• What needs to be done: Return each line exactly, beginning with the one that has "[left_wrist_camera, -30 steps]" and finishing with the final line of the material. Drop any pictures.

[[ Collected data, beginning ]]

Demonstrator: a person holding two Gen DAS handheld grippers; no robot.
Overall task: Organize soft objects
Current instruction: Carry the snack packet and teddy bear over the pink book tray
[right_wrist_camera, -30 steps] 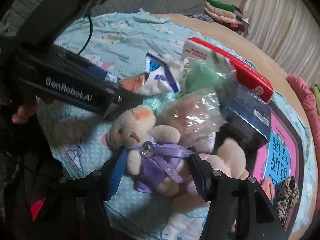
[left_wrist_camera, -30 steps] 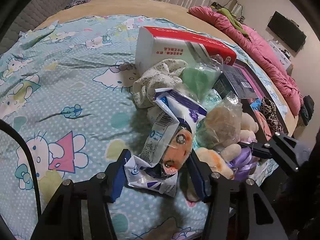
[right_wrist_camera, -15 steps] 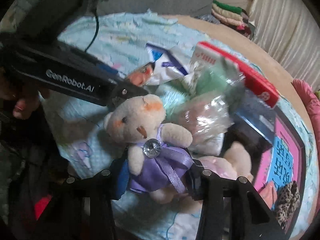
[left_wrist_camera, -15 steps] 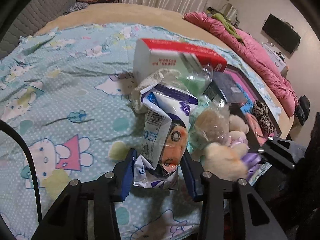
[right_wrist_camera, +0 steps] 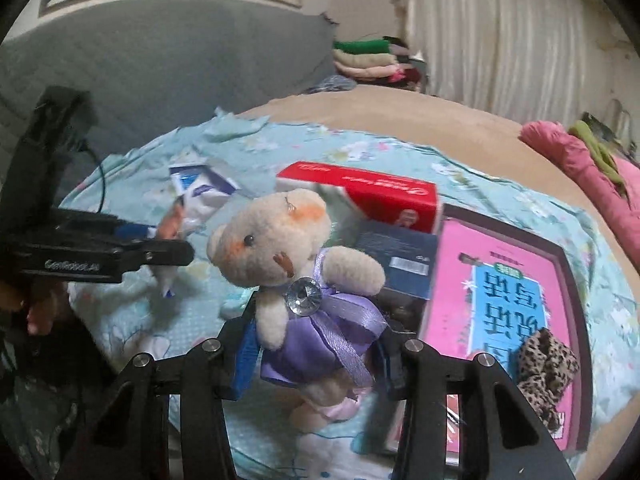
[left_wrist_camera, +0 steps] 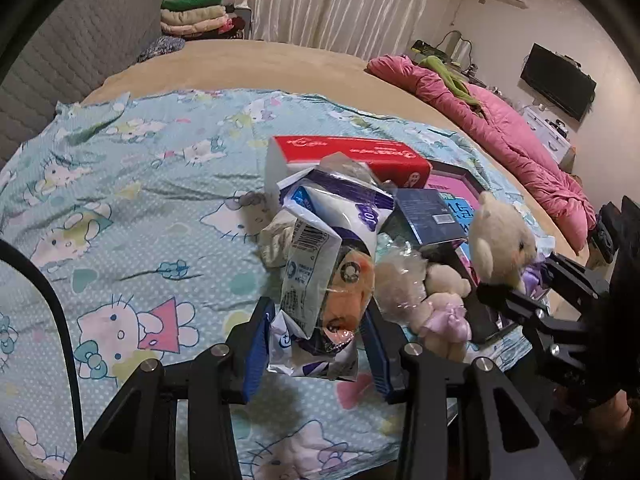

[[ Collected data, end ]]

• Response:
[left_wrist_camera, -30 steps] 
[right_wrist_camera, -15 steps] 
[left_wrist_camera, -15 steps] 
[right_wrist_camera, +0 steps] 
[left_wrist_camera, +0 steps] 

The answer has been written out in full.